Brilliance

And everywhere, the dead. Bodies.

Bodies in the street, bodies in the building. Bodies beneath fallen columns, bodies dangling in a spiderweb of cabling.

Torn and broken, the colors of their clothes a mockery in this bleak new world.

Hundreds of them. Thousands.

This wasn’t supposed to happen.

You were supposed to stop it.

It was a nonsense thought. He couldn’t hold himself responsible for everything that went wrong in the world. But he’d been so close. It had been he who ran down Alex Vasquez, who used her brother as bait, who implemented the phone taps that led them to Dusty Evans. It had been he playing against John Smith, again, and he’d lost, again, and all of these people had died.

Cooper spun on his heel and walked away. He walked without direction or purpose, without thought or plan. His companions were Frustration and Rage, and together the three of them stalked Manhattan.





A pair of strappy heels on a pair of shapely legs flung akimbo inside a stylish black pencil skirt that ended, along with the body, at the waist.





A sidewalk peddler of cheap purses and flimsy umbrellas shoving all of his wares off the folding table that comprised his livelihood to make a cot for a screaming man carried between two firefighters.





Gray air moving like fabric, like lint, over swirling gray ash. Gray-faced people in gray-smudged clothes. The world gone monochrome.

And then the pink shock of a child’s stuffed animal in the middle of Broadway.





A bank of payphones surrounded by a mob of people waiting in line. A true New York mix, a skinhead next to a broker, two men in blue jumpsuits, a fashion model, a hotdog vendor, a boy and girl holding hands. Everyone patient. No one pushing.





A woman in a business suit walking down the middle of the sidewalk. An expensive leather briefcase slung over one shoulder. Blood trickling down the side of her face. Her arms cradling a potted plant three feet tall.





At the corner of two minor streets, a taxi with open doors, the radio playing at maximum volume.
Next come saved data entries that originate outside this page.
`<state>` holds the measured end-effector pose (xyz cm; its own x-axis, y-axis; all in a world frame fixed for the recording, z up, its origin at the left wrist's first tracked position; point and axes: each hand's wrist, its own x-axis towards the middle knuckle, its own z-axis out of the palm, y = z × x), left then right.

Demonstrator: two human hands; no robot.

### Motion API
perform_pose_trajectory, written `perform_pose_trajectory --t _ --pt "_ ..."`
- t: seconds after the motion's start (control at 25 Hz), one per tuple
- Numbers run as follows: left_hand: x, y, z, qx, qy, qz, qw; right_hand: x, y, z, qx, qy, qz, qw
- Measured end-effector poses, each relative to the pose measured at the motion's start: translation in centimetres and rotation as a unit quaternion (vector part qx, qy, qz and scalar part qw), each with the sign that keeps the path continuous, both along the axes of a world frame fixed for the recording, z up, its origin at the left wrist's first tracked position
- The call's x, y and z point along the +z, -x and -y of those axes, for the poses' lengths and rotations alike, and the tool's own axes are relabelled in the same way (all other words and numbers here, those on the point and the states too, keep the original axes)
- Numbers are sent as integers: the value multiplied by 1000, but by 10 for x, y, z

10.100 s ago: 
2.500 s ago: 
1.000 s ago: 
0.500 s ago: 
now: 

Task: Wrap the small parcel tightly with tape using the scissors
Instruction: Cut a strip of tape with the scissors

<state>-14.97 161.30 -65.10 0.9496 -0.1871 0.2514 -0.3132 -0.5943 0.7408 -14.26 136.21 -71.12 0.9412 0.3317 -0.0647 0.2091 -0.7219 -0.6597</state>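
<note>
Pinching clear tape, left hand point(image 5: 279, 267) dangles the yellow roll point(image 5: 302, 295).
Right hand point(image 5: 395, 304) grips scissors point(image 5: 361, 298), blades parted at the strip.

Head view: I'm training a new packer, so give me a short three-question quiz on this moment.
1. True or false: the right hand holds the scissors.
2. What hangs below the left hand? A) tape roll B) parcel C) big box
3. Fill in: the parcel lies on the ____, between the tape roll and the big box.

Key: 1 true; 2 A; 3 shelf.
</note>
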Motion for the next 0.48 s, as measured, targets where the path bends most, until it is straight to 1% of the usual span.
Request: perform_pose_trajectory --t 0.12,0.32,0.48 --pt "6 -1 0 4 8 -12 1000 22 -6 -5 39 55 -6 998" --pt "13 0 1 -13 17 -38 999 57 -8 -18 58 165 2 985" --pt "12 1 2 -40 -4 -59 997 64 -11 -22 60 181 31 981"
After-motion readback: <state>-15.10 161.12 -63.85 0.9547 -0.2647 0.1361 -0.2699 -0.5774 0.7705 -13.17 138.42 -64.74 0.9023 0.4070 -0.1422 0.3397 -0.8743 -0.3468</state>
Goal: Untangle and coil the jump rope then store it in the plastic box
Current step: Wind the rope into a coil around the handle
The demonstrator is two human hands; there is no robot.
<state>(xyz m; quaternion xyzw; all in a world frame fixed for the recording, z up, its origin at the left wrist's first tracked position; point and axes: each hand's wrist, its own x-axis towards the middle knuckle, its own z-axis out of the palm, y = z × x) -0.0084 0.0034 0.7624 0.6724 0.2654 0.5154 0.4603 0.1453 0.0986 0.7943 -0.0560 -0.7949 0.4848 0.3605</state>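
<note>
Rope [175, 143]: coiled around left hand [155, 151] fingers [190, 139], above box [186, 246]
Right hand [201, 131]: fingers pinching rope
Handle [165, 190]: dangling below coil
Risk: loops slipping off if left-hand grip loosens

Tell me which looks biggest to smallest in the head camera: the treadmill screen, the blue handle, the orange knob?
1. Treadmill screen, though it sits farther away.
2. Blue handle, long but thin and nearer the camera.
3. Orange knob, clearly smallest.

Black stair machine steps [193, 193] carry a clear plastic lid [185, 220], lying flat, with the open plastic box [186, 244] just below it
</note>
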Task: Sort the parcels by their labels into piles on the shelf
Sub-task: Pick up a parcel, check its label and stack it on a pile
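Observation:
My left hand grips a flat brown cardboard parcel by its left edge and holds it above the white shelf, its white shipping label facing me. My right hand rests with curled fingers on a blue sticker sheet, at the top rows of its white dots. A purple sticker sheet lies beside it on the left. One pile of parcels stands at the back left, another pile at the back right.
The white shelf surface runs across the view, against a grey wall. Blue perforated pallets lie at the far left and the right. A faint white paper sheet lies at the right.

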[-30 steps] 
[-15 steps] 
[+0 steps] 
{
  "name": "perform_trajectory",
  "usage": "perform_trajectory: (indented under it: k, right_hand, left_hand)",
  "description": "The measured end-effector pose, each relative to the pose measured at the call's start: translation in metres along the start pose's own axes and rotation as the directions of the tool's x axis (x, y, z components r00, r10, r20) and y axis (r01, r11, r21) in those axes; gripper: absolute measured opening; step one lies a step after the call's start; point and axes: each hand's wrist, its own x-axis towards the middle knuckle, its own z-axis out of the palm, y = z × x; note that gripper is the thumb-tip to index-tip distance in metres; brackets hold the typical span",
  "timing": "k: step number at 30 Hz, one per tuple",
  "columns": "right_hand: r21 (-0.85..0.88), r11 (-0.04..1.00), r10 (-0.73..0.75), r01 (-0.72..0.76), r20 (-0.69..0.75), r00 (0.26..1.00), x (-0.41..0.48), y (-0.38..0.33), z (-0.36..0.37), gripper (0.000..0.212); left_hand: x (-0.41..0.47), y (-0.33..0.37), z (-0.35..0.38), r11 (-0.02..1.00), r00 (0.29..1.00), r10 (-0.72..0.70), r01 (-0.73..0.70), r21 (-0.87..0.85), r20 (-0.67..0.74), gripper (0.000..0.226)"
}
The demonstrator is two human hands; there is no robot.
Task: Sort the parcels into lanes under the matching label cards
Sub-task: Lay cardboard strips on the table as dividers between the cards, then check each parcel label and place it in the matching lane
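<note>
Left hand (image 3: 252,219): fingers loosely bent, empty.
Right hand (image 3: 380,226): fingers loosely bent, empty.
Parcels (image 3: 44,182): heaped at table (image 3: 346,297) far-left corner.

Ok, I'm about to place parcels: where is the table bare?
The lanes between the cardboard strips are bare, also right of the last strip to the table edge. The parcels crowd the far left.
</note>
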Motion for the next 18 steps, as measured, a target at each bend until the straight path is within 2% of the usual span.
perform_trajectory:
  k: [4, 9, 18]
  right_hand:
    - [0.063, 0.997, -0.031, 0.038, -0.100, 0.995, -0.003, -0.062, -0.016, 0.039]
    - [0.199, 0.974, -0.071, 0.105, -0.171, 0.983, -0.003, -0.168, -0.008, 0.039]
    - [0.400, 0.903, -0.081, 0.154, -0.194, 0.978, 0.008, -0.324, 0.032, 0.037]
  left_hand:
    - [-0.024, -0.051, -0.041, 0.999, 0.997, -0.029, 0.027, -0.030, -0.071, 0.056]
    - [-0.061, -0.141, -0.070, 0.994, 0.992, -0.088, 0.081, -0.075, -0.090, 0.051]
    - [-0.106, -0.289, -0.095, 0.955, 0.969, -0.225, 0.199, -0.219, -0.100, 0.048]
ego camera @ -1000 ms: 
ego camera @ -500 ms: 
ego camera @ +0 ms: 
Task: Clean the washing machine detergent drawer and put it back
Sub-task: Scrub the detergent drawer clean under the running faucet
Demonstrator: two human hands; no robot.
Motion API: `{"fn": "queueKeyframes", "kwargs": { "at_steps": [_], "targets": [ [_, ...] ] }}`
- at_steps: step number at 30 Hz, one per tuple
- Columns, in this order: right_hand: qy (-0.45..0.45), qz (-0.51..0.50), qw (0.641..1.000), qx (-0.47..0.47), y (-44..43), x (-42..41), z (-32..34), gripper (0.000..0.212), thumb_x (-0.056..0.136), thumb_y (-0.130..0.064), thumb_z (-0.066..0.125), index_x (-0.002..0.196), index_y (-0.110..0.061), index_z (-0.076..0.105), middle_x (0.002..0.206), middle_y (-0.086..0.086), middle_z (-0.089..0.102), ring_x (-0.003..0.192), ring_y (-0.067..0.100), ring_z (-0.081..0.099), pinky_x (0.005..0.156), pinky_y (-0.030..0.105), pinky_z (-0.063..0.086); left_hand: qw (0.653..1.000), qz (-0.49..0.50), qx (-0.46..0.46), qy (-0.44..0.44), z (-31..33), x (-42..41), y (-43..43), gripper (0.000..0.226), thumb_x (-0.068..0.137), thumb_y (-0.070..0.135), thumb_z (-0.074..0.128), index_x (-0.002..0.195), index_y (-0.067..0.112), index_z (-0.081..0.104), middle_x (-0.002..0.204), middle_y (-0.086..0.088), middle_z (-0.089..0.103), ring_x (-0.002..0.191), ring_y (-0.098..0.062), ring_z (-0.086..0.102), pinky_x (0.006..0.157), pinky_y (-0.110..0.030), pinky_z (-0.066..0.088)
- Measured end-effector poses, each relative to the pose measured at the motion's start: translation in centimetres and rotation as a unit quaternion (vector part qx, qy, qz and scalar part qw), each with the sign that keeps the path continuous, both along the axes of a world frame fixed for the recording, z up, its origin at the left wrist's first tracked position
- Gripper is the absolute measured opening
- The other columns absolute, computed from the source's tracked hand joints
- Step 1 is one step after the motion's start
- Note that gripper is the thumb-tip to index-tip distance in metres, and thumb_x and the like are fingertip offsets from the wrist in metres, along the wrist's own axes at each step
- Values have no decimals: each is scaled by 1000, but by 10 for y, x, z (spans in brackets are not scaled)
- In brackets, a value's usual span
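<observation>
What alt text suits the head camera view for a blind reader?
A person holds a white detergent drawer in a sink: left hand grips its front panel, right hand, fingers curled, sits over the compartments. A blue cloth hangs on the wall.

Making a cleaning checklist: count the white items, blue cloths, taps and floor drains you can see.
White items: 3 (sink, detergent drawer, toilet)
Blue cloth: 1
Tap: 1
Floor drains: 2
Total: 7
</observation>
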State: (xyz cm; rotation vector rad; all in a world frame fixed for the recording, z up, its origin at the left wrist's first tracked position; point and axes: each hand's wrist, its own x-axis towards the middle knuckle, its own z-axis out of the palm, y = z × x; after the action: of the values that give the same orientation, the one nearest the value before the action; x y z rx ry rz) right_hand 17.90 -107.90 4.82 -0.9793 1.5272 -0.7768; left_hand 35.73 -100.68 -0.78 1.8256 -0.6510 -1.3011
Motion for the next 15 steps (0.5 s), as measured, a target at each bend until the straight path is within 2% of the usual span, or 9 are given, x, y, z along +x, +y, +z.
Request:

New Yorkers standing near, listening to a stammering news reporter.

“…again, an explosion at the Leon Walras Stock Exchange. I…I’ve never seen anything like it. The entire east side of the building has been destroyed. There are bodies everywhere. The death toll will be in the hundreds, maybe thousands. No one is saying what caused this, but it had to be a bomb, or bombs. I can’t…it’s something I never thought I would see…”





On the bright expanse of Columbus Park, a mile from the explosion, three large buses parked on the green of the soccer field. Red Cross mobile donation units. A mob of volunteers, hundreds of people rolling up their sleeves.





Just north of Houston, the building was exploding again.

The tri-d billboard was mounted on the second story of an office tower. Instead of the usual advertisements and spinning corporate logos, an image of the Exchange hovered in the air, the Exchange as it had been hours before, a massive American flag dangling above the stage. The image shuddering and bouncing, the camera swerving vertiginously, and not just the camera, the building, suddenly consumed in thick smoke. There were blurry objects flying through the air, growing chunky and pixelated as they reached the edge of the projection field.

“My God,” whispered the woman standing beside Cooper.

The image changed, the smoke suddenly lessening, the angle different. The building was shown ripped open. Firemen sprayed water. Paper and insulation drifted on the eddies. Police guarded the scene as emergency workers looked for survivors. A ribbon at the bottom of the screen declared, LIVE FROM STOCK EXCHANGE EXPLOSION.

“Hadda be the twists,” said a rough voice behind him. Cooper fought the urge to deck the bigot. After all, he was right.

“Maybe,” said another voice.

“Who else would it be?”

“Who knows? All I’m saying, I don’t think they’ll know for a while.”